Number of AIDS cases in Japan creeping up

September 09, 2004


The number of AIDS cases in Japan is slowly increasing, and the number of HIV-positive people in the country is estimated to be higher than the number reported, AFP/Yahoo! News reports. In 2003, the government recorded 336 new AIDS cases but only 640 new HIV cases, a number that was "far lower than expected," according to AFP/Yahoo! News.

Since Japan began tracking HIV/AIDS cases in 1985, the government has recorded 2,892 AIDS cases and 5,780 HIV cases, excluding cases caused by HIV-tainted blood transfusions.

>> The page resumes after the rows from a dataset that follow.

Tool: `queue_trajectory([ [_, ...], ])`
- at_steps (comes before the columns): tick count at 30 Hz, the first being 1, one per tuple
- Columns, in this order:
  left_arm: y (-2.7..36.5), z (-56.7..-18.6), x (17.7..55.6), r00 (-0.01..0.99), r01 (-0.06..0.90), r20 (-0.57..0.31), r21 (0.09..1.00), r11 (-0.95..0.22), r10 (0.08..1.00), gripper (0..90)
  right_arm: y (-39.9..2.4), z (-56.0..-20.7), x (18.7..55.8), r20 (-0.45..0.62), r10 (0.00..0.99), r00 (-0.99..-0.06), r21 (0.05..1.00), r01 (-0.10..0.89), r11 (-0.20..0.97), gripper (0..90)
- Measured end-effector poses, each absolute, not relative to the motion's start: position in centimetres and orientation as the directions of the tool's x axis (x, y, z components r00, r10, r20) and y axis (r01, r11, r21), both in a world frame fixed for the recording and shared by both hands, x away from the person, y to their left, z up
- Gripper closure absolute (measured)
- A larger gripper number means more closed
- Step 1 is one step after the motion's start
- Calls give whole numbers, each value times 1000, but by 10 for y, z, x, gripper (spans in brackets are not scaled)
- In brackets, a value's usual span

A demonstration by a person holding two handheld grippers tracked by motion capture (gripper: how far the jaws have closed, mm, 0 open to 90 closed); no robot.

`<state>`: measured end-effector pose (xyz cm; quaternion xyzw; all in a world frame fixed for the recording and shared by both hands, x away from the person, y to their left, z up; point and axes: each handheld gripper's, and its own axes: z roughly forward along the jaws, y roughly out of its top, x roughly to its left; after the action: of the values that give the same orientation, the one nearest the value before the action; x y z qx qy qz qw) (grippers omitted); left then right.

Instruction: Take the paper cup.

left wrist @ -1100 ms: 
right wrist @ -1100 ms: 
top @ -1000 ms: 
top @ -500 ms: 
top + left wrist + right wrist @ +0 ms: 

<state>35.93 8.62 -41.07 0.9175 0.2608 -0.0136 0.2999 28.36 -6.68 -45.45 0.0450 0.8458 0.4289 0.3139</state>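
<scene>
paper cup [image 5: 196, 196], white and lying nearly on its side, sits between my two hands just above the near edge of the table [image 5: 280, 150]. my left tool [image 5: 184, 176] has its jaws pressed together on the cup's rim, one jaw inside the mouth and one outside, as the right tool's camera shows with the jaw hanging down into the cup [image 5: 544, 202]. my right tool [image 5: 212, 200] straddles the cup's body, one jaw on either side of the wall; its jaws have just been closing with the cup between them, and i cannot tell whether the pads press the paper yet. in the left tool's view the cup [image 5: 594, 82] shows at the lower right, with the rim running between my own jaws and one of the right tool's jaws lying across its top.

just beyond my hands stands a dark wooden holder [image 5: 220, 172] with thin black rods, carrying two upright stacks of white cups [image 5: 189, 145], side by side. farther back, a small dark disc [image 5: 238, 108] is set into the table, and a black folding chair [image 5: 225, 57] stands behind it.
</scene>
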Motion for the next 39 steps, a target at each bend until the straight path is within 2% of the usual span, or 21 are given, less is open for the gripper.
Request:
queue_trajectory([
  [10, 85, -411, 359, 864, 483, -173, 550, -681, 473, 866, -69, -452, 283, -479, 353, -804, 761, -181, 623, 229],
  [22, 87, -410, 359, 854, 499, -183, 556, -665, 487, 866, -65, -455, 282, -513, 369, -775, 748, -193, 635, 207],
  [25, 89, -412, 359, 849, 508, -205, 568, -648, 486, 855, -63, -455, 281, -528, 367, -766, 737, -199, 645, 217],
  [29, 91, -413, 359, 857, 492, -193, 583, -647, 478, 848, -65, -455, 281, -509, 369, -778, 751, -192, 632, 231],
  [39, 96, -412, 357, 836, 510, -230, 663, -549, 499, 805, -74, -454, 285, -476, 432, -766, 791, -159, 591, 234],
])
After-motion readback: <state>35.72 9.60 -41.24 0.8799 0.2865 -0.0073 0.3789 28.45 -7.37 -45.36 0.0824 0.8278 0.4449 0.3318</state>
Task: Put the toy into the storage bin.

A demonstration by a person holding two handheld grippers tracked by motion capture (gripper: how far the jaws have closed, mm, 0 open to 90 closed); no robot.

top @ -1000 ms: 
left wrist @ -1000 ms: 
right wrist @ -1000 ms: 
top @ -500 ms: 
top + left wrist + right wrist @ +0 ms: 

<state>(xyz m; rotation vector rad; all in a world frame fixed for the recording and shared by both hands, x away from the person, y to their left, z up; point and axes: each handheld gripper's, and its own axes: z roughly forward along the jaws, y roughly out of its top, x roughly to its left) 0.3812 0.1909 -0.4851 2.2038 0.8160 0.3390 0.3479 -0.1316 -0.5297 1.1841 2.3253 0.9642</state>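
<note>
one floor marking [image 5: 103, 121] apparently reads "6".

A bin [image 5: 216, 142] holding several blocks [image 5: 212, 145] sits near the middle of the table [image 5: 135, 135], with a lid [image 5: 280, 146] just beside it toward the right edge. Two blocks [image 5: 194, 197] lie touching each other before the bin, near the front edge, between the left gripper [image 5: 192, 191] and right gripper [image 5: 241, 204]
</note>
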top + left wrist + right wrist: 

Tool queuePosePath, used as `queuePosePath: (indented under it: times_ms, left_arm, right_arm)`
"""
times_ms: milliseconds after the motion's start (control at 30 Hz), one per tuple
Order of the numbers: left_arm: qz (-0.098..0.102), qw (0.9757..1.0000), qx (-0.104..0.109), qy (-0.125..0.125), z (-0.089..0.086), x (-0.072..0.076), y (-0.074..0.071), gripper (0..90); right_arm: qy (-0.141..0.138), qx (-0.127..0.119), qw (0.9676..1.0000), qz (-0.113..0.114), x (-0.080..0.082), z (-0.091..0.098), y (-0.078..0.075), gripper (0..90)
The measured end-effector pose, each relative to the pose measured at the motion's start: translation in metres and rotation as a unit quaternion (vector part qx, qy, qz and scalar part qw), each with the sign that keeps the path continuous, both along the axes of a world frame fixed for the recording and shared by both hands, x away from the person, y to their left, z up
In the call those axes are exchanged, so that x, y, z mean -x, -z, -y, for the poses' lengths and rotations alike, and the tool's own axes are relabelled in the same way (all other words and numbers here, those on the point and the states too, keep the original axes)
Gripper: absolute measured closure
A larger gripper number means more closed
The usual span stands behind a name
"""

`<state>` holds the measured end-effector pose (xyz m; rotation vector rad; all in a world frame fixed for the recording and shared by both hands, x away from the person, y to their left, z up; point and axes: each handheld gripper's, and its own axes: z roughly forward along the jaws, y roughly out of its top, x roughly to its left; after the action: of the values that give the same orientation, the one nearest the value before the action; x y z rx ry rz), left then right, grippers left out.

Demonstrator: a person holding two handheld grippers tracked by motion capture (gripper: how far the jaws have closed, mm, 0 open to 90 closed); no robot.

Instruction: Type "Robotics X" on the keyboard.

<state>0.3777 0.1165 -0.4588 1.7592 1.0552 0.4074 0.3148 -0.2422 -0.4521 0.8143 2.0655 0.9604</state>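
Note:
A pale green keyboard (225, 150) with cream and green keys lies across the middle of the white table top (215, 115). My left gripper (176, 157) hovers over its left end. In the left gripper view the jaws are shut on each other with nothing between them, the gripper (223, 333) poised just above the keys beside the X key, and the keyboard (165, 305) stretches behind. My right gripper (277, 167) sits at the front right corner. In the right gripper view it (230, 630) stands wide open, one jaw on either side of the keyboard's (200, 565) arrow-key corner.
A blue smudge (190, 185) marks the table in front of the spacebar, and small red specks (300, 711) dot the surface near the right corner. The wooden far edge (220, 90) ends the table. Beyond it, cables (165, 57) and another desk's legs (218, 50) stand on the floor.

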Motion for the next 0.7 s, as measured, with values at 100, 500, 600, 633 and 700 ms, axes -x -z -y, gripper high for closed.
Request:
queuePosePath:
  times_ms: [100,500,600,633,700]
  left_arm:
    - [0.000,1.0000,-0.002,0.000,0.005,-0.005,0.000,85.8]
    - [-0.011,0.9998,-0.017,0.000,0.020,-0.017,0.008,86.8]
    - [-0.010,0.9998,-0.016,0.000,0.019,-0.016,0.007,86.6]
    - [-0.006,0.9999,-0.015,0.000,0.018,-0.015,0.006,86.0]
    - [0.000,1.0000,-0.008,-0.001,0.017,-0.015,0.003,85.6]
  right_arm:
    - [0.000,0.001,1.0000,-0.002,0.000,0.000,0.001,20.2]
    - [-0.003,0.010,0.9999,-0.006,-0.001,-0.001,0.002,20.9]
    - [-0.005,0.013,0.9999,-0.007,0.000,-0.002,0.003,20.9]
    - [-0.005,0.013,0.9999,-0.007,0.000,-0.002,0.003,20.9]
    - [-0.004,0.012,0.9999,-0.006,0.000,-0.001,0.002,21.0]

However, the number of HIV-positive people should be approximately 10 times greater than the number of AIDS cases, according to gynecologist Tsuneo Akaeda, who is the director of the Akaeda Roppongi Clinic.

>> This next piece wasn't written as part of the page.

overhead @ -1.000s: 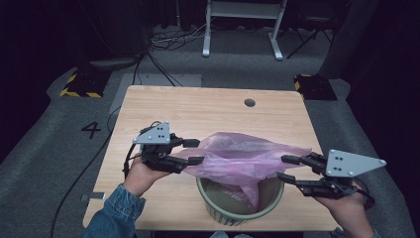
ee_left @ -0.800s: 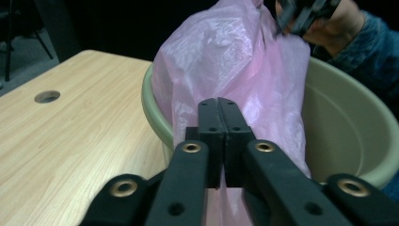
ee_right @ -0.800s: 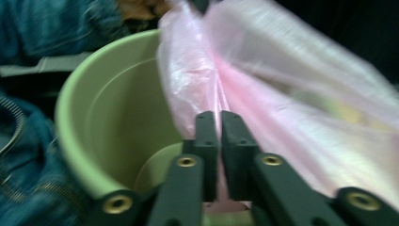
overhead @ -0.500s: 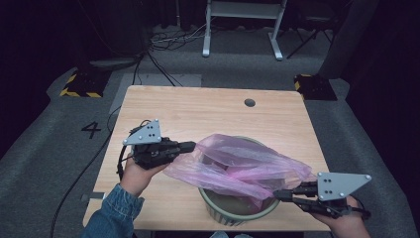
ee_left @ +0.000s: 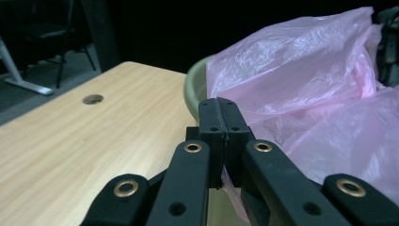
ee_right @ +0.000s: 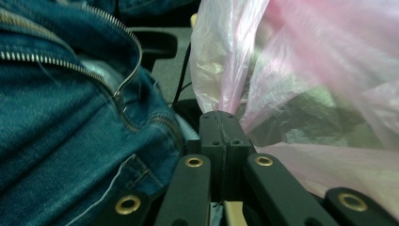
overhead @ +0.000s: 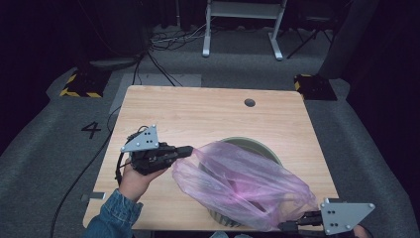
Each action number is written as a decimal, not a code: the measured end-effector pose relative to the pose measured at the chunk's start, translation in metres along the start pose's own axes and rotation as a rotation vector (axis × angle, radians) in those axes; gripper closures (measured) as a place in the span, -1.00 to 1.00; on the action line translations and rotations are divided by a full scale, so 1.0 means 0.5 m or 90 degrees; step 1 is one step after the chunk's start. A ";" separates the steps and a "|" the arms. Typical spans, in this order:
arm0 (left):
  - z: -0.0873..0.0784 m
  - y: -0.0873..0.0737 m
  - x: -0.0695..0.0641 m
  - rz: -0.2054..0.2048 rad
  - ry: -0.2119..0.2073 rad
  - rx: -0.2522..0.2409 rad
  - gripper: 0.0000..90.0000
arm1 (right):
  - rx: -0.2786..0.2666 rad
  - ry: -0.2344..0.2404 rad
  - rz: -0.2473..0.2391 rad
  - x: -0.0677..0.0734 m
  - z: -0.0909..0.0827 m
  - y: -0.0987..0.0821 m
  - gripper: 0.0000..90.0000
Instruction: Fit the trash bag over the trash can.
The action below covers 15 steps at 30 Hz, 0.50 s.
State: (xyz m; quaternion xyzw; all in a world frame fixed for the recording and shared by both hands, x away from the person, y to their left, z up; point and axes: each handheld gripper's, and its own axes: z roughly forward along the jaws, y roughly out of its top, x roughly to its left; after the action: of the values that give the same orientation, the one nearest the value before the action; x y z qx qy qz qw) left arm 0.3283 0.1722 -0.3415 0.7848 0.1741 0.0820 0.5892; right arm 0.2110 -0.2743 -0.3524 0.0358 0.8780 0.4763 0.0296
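A pink see-through plastic bag point(overhead: 242, 181) lies stretched over a round green bin point(overhead: 247, 141) on the wooden table point(overhead: 198, 114). My left gripper point(overhead: 187, 149) is shut on the bag's left edge, level with the bin's rim. In the left gripper view the jaws point(ee_left: 219, 107) meet, plastic is pinched between them, and the bag point(ee_left: 301, 70) billows beside the bin's rim point(ee_left: 193, 87). My right gripper point(overhead: 292, 227) is shut on the bag's opposite end at the table's near right corner. In the right gripper view the bag point(ee_right: 329, 47) rises from the closed tips point(ee_right: 221, 120).
A cable hole point(overhead: 249, 102) sits in the table's far right part. A person's denim jacket point(ee_right: 61, 117) is close to the left of the right gripper. A white desk frame point(overhead: 242, 10) and floor cables point(overhead: 163, 44) lie beyond the table.
Both grippers, open at the bag a second ago, have shut on it. The right one has pulled down toward the near right corner, stretching the bag across the bin. The left barely moved.
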 end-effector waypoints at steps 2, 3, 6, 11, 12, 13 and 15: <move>0.003 -0.006 -0.001 -0.003 -0.006 -0.002 0.99 | 0.008 0.000 -0.001 0.007 0.010 -0.004 1.00; 0.003 -0.007 -0.001 -0.004 -0.010 -0.005 0.99 | 0.009 -0.004 -0.004 0.012 0.010 -0.002 0.99; 0.002 -0.001 -0.001 -0.007 -0.012 -0.024 0.91 | -0.011 -0.023 -0.010 0.020 -0.003 0.012 0.72; 0.001 0.019 -0.006 -0.010 -0.026 -0.038 0.46 | -0.066 -0.105 -0.010 0.016 -0.052 0.043 0.29; 0.001 0.020 -0.006 -0.008 -0.027 -0.037 0.40 | -0.086 -0.129 -0.012 0.013 -0.066 0.050 0.24; 0.001 0.022 -0.008 -0.007 -0.031 -0.037 0.35 | -0.094 -0.140 -0.012 0.011 -0.072 0.053 0.22; 0.001 0.027 -0.014 -0.006 -0.032 -0.035 0.19 | -0.123 -0.177 -0.012 0.002 -0.094 0.064 0.17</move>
State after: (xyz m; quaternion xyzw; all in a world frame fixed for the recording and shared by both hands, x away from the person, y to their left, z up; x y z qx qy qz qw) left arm 0.3246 0.1659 -0.3282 0.7693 0.1609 0.0643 0.6149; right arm 0.2069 -0.2961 -0.3002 0.0904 0.8158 0.5488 0.1587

Although the Japanese Ministry of Health, Labor and Welfare has opened testing centers on weekends and increased the number of no-cost tests it offers, "[i]t's already too late," Akaeda said. "Japanese people don't get themselves tested," he said, adding, "For young people, free testing conflicts with their schedules."

Masanori Suzuki, head of the AIDS Health Care Section at the Ministry of Health, agreed that there are probably more cases than have been identified. A majority of the new HIV/AIDS cases have been linked to sexual contact, and the increases could be related to "home-delivery" commercial sex work, sex tourism, lack of condom use and a lack of HIV testing, according to AFP/Yahoo! News (AFP/Yahoo! News, 9/8).